Robotics, Solving the Problem
The team evaluated their new sensor design by performing strain experiments in which various measurements are taken as the sensor is stretched by an electromechanical tester. Generally, as an elastic material is pulled, its length increases while its thickness and width decrease, so the total area of the material — and, therefore, its capacitance — stays constant. Surprisingly, the researchers found that the conductive area of their sensor increased as it was stretched, resulting in greater-than-expected capacitance. “Silicone-based capacitive sensors have limited sensitivity based on the nature of material. Embedding the silicone in conductive fabric, however, created a matrix that prevented the silicone from shrinking as much width-wise, which improved sensitivity above that of the bare silicone we tested,” says lead author Asli Atalay, Postdoctoral Fellow at the Wyss Institute.
The hybrid sensor detected increases in capacitance within 30 milliseconds of strain application and physical changes of less than half a millimeter, confirming that it is capable of capturing movement on the scale of the human body. To test that ability in a real-world scenario, the team integrated a set of them into a glove to measure fine-motor hand and finger movements in real time.

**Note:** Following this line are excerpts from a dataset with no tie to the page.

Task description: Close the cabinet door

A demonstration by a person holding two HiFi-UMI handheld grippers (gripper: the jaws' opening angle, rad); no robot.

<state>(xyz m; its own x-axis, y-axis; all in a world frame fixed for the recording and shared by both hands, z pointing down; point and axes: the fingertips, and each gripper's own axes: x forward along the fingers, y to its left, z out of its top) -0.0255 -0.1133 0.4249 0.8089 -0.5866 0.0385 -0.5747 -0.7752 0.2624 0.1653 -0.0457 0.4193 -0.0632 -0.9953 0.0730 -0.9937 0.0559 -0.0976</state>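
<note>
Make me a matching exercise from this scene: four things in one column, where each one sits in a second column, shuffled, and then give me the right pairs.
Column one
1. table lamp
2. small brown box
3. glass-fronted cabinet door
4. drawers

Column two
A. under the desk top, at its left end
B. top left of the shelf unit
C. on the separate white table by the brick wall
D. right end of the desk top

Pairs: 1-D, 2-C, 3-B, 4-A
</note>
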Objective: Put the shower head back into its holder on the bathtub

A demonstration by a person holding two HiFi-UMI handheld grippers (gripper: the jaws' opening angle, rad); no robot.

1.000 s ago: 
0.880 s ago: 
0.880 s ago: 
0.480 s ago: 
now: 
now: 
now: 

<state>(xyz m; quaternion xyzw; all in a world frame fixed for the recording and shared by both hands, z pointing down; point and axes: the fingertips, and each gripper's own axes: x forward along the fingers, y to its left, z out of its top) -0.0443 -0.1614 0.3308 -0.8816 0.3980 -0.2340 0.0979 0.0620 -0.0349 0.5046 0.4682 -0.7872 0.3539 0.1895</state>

The sensors were successfully able to detect capacitance changes on individual fingers as they moved, indicating their relative positions over time. “Our sensor’s greater sensitivity means it has the ability to distinguish smaller movements, like slightly moving one finger side-to-side rather than simply whether the whole hand is open or clenched in a fist,” explains co-author Vanessa Sanchez, a Graduate Student in the Biodesign Lab at SEAS.
“This work represents our growing interest in leveraging textile technology in robotic systems”

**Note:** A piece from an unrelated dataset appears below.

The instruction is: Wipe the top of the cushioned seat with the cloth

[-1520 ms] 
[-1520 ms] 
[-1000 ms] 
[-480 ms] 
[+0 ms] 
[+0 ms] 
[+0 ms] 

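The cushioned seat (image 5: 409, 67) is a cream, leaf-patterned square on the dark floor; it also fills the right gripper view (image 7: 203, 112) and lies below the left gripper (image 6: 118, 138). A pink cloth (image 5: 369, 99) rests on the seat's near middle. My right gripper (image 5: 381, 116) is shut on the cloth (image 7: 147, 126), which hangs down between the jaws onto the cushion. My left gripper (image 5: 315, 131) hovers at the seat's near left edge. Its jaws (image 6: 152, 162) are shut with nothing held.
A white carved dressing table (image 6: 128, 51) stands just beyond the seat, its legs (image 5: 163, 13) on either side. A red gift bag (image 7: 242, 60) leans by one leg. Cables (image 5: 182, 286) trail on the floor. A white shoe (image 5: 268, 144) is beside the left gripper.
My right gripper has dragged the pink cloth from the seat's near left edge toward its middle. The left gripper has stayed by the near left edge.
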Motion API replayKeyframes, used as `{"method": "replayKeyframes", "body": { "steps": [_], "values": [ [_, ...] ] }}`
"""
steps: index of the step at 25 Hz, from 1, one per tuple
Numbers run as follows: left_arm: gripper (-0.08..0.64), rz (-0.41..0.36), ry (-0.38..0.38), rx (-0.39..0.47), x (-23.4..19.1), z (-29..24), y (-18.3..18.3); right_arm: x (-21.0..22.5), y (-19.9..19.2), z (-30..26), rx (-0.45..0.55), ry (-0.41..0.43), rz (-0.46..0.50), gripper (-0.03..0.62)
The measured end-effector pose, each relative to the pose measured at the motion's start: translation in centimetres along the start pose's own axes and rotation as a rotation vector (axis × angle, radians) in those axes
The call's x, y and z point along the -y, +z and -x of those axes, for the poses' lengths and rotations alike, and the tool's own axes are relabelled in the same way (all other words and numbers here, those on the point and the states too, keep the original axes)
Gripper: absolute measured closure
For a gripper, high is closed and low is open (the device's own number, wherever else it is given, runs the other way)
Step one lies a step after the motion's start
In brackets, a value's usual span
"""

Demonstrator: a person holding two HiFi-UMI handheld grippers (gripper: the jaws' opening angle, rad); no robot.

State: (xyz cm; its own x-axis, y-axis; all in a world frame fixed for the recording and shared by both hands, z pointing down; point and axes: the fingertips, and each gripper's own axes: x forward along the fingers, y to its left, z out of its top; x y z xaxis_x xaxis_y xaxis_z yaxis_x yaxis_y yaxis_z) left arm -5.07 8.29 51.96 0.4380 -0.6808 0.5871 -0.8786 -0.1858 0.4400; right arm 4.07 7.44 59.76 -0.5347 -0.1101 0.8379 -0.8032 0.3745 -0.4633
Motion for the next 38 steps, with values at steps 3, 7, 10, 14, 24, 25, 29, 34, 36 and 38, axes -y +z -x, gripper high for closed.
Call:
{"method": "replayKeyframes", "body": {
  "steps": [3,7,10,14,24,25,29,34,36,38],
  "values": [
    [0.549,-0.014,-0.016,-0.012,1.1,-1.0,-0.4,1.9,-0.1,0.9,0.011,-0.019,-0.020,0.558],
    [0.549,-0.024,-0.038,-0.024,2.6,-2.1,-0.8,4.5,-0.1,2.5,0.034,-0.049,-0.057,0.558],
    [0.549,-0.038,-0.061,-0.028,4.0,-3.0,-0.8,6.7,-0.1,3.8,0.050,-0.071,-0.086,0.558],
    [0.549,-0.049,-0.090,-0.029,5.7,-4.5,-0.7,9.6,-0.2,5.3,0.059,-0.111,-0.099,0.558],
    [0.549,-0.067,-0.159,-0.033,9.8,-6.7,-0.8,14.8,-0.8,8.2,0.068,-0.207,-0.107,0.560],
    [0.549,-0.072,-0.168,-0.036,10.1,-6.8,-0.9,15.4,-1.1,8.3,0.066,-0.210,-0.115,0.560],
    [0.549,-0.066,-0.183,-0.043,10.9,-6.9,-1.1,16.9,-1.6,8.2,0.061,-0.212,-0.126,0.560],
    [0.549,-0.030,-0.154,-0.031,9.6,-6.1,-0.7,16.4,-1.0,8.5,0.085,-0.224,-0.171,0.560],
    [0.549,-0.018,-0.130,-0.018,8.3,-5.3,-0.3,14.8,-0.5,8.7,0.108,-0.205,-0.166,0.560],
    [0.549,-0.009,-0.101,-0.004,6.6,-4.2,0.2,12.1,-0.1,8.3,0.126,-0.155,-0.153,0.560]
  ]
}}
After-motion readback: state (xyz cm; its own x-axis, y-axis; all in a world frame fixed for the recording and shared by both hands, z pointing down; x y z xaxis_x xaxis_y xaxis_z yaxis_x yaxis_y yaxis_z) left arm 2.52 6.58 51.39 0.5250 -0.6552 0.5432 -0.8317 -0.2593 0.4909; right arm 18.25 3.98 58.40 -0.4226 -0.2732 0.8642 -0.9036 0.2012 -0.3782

While this study is a preliminary proof-of-concept, the team is excited about the many future directions in which this technology could develop. “This work represents our growing interest in leveraging textile technology in robotic systems, and we see promising applications for motion capture ‘in the wild,’ such as athletic clothing that tracks physical performance or soft clinical devices to monitor patients in their homes. In addition, when combined with fabric-based soft actuators, these sensors will enable new robotic systems that truly mimic apparel,” says Walsh.
Although this new technology could open up an entirely new approach for wearables, the study is still only a preliminary proof-of-concept. That being said the team is not deterred, they are instead excited about the future directions and developments that this technology could deliver.